Thinner than most magazines at just over a third of an inch, the $489 Kindle DX sports a large 9.7-inch e-ink paper display with 16 shades of gray, making it ideal for newspapers, magazines, and graphic-rich textbooks that include an assortment of images, tables, charts, and equations.
Also new to the DX model is an Auto-Rotation feature for displaying content in landscape or portrait mode, and a built-in PDF reader leveraging Adobe Reader Mobile technology. Like other types of documents on Kindle, users can email their PDF format documents to their Kindle email address or move them over using a USB connection.
Each Kindle DX ships with 3.3 GB of memory, which Amazon says is sufficient for storing up to 3,500 books, or more than double that of the Kindle 2 (unboxing, review). The online bookseller will also automatically back up a copy of every Kindle book purchased so users can wirelessly re-download titles from their library at any time.
Like the Kindle 2, the DX model connects to Amazon's 3G-based Whispernet for wireless book shopping and is capable of downloading new content in "less than 60 seconds." The wireless service is included in the price of each Kindle DX, meaning users won't need to seek out Wi-Fi hot spots or access a PC to transfer and purchase content. The device also automatically syncs content across Kindle, Kindle 2, and the Kindle for iPhone app.
"Personal and professional documents look so good on the big Kindle DX display that youll find yourself changing ink-toner cartridges less often," said Amazon chief executive Jeff Bezos. "Cookbooks, computer books, and textbooks anything highly formatted also shine on the Kindle DX. Carry all your documents and your whole library in one slender package."
Several high-circulation newspapers include The New York Times, The Boston Globe, and The Washington Post each have announced pilots with Kindle DX this summer, where they'll offer the device at a reduced price to readers who live in areas where home-delivery is not available and who sign up for a long-term subscription to the Kindle edition of the newspapers.
Educational institutions and book publishers are also throwing their support behind Amazon's big-screen device. Textbook publishers Cengage Learning, Pearson, and Wiley, which together make up more than 60 percent of the U.S. higher education textbook market, will all begin offering textbooks through the Kindle Store beginning this summer.

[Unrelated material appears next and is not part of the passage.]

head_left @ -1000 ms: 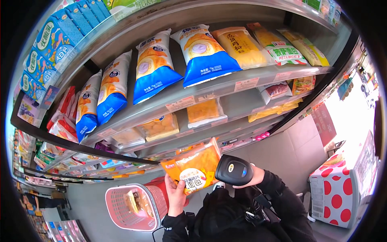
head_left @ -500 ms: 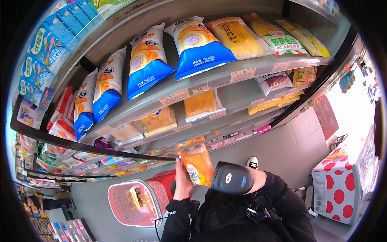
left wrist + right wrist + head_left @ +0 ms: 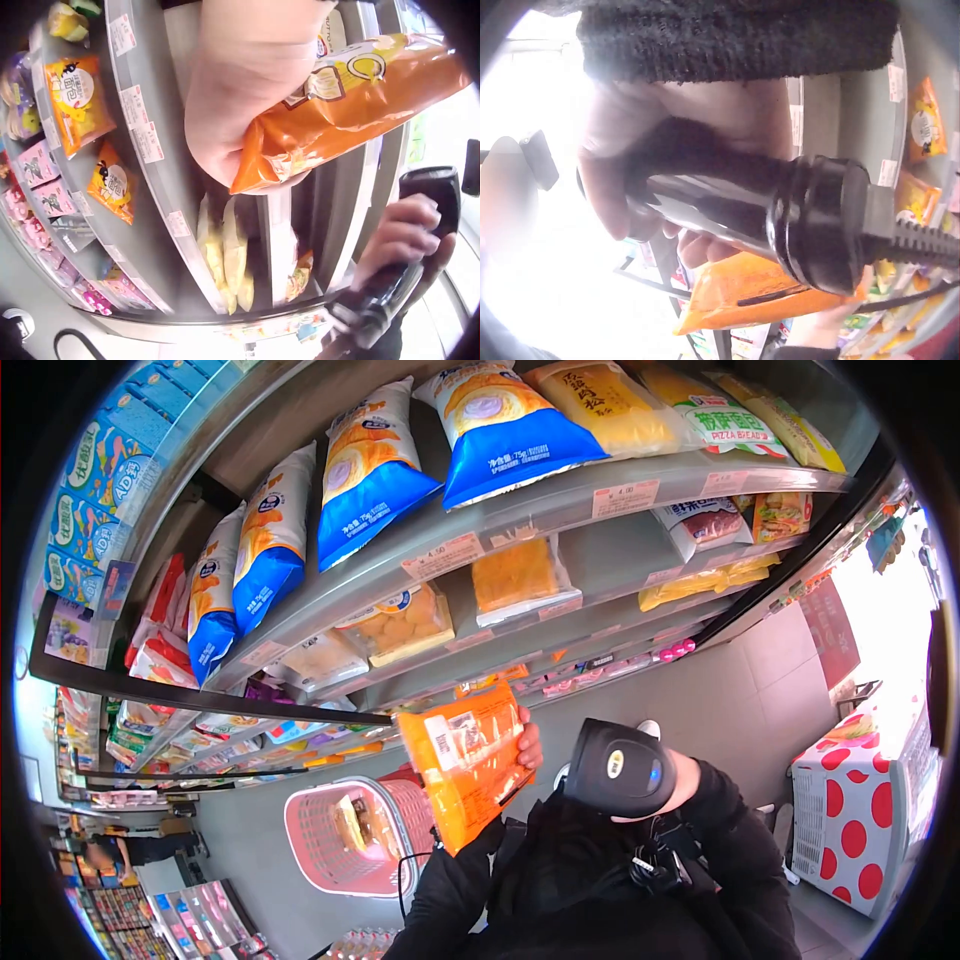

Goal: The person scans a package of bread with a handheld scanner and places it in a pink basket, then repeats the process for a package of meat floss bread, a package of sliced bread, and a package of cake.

Textbook brands published by those companies include Addison-Wesley, Allyn & Bacon, Benjamin Cummings, Longman & Prentice Hall (Pearson); Wadsworth, Brooks/Cole, Course Technology, Delmar, Heinle, Schirmer, South-Western (Cengage); and Wiley Higher Education.
With the first batch of Kindle-formatted textbooks on the way, Arizona State University, Case Western Reserve University, Princeton University, Reed College, and Darden School of Business at the University of Virginia have each announce plans to launch trial programs that will make Kindle DX devices available to students this fall.
These schools have agreed to distribute hundreds of Kindle DX devices to students spread across a broad range of academic disciplines, Amazon said. In addition to reading their course material on a larger screen, students can take advantage of existing Kindle features such as the ability to take notes and highlight, search across their library, look up words in a built-in dictionary, and carry all of their books in a single lightweight device.
The Kindle DX holds enormous potential to influence the way students learn, said Barbara R. Snyder, president of Case Western Reserve University. We look forward to seeing how the device affects the participation of both students and faculty in the educational experience.
Textbooks aside, Amazon said there are more than 275,000 traditional books available in the Kindle Store, including 107 of 112 current New York Times Best Sellers. Most of those books and other new release are priced at $9.99. Many top U.S. and international magazines and newspapers, as well as more than 1,500 blogs, are also available.
Amazon is currently taking pre-orders for the Kindle DX through its online store on a first-come, first-served basis ahead of availability planned for sometime this summer. A guided tour of the new eBook reader is also available at Amazon.com.